Saved entries
┌──
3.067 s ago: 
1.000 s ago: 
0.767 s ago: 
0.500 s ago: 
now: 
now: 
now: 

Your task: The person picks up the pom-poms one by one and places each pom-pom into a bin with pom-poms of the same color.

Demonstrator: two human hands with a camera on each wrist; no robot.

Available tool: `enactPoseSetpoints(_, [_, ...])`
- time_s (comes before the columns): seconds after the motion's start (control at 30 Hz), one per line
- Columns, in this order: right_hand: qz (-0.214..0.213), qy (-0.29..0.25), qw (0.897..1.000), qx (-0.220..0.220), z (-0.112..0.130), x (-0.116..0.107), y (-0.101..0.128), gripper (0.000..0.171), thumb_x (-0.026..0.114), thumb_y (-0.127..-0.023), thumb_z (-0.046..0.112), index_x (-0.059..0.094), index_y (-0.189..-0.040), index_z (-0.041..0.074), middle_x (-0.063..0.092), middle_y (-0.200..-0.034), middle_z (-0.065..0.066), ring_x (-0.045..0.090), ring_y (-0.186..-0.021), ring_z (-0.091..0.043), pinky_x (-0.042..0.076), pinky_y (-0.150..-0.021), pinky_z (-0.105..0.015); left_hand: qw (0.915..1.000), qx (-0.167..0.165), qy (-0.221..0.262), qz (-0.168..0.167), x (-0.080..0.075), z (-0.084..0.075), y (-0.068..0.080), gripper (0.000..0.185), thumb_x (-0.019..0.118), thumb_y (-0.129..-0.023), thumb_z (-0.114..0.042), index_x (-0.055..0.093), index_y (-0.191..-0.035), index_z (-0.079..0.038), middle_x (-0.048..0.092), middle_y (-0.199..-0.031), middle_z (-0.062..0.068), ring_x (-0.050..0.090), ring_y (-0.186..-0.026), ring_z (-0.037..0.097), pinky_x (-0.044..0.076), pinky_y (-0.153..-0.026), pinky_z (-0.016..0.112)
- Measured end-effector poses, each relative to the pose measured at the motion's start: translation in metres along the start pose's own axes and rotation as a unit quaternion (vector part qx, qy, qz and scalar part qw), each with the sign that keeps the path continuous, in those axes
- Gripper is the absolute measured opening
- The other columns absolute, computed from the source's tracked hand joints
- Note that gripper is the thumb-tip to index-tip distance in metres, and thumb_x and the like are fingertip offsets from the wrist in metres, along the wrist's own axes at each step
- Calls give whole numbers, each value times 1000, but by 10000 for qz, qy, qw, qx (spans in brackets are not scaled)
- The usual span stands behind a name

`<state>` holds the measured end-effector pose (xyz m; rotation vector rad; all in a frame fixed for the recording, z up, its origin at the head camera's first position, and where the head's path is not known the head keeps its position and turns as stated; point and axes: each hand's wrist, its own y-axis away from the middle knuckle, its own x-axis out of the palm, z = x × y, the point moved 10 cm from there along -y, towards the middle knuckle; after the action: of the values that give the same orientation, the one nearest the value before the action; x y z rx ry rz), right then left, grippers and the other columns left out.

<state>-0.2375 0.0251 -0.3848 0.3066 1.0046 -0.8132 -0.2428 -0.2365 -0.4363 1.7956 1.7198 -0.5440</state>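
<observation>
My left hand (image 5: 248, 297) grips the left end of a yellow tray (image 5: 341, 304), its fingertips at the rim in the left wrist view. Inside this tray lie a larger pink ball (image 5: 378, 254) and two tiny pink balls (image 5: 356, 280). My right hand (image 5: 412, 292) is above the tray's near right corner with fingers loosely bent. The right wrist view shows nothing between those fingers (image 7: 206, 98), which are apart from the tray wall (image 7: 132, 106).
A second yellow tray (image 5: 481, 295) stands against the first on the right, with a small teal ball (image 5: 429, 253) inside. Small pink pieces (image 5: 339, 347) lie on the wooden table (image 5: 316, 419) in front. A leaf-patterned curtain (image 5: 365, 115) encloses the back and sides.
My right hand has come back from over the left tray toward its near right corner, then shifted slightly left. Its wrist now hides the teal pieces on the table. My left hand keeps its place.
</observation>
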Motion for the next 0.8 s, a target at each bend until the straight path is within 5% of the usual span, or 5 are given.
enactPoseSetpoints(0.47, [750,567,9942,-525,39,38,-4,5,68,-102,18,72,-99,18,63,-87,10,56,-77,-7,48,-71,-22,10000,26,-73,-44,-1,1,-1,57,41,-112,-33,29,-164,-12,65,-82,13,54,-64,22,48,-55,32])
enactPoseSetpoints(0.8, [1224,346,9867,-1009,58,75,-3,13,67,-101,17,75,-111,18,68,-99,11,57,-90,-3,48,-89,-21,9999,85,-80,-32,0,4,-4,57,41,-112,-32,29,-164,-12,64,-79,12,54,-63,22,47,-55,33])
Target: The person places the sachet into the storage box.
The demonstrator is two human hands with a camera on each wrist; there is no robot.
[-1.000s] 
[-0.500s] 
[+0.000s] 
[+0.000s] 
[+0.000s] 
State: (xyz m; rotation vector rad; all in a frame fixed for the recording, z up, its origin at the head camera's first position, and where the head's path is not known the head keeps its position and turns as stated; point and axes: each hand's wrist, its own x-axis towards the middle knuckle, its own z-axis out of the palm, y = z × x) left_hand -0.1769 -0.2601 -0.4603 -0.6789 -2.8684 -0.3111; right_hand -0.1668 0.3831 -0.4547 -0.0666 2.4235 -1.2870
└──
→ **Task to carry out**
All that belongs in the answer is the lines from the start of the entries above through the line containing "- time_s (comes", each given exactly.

→ **Solution to the problem**
3.067 s ago: 
1.000 s ago: 
0.767 s ago: 
0.500 s ago: 
now: 
now: 
now: 

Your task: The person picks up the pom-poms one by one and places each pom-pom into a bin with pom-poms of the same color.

Demonstrator: two human hands with a camera on each wrist; no robot.

Available tool: `enactPoseSetpoints(_, [_, ...])`
- time_s (comes before the columns): seconds after the motion's start (control at 30 Hz), one per line

The answer to this exercise has been fully stated.